A Tale of Three String Parsing Algorithms

Rachel Reilly
2 min readJan 11, 2021

--

The Sliced landing page

For my first full-stack capstone project at Thinkful’s Software Engineering program, I created Sliced, a recipe app that dynamically scales recipes by increments of ¼. It does this by parsing user text input and separating the amount and unit from the ingredient’s name. This is the story of how I created a robust string parser with O(n) time complexity.

The original string parser checked for numbers by turning a string into a number with the JavaScript Number() method and checking if that was still of type number. It checked for units by looping through an array of valid types, returning the rest of the line as the ingredient name.
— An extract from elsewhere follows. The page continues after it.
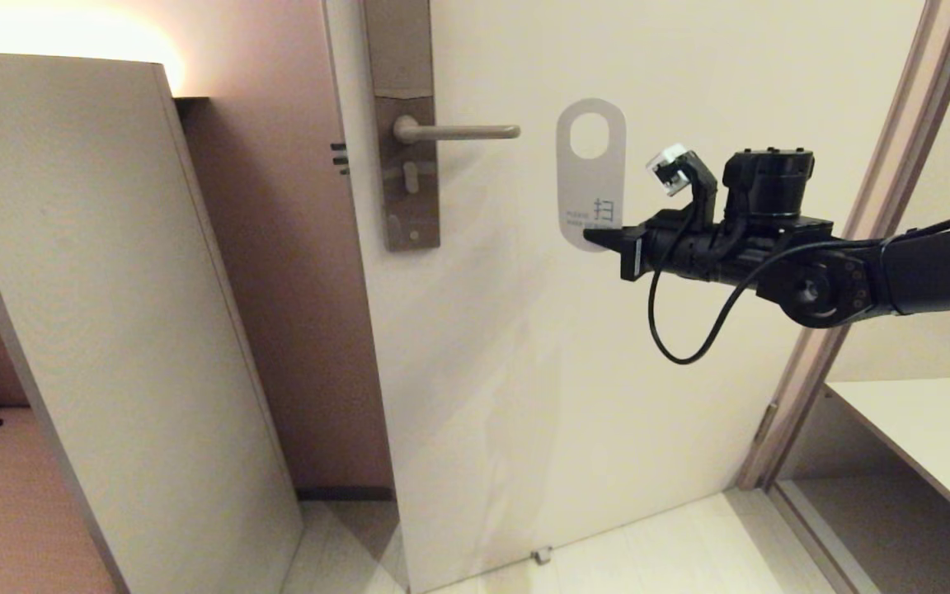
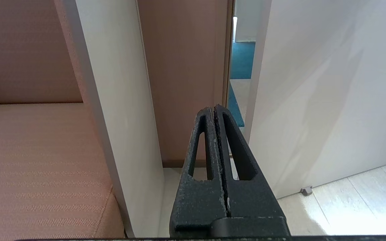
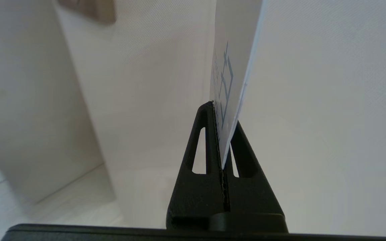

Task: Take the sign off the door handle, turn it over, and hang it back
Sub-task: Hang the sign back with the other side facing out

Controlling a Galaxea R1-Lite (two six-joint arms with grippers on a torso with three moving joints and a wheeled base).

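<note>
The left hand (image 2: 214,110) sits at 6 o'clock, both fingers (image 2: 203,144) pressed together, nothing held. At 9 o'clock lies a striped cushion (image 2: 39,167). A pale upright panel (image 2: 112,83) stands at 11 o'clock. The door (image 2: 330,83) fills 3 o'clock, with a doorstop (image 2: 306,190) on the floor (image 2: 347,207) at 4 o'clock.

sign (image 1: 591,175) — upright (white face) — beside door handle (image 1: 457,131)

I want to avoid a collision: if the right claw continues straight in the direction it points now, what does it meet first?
The right claw, shut on the lower end of the sign, points level toward the door's handle side. It passes below the door handle, so the first thing is probably the metal plate, though depth is unclear.
</note>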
This method had a few problems. For one, it didn’t consider decimals and fractions as valid numbers. It also used the JavaScript filter() method to check for valid units, which meant I was looping through the whole array of valid units for every word that was not processed as a number. Even though there were only a dozen valid types, this process has O(n) time complexity, so doing this computation for almost every word was costly.

The third problem was that the string parser differentiated between different ingredients by line breaks, which forced the user to put effort into formatting their recipe. After watching several people try to interact with the app, I realized that, while I had thought splitting ingredients on line-breaks was intuitive, my users didn’t.

The second version of my string parser fixed the first problem, permitting multi-digit numbers, fractions, and decimals. I refactored my string parser to use regular expressions that picked up different number formats by picking up digits and wildcard characters. This worked well for picking up numbers, but it didn’t eliminate any of the unnecessary complexity.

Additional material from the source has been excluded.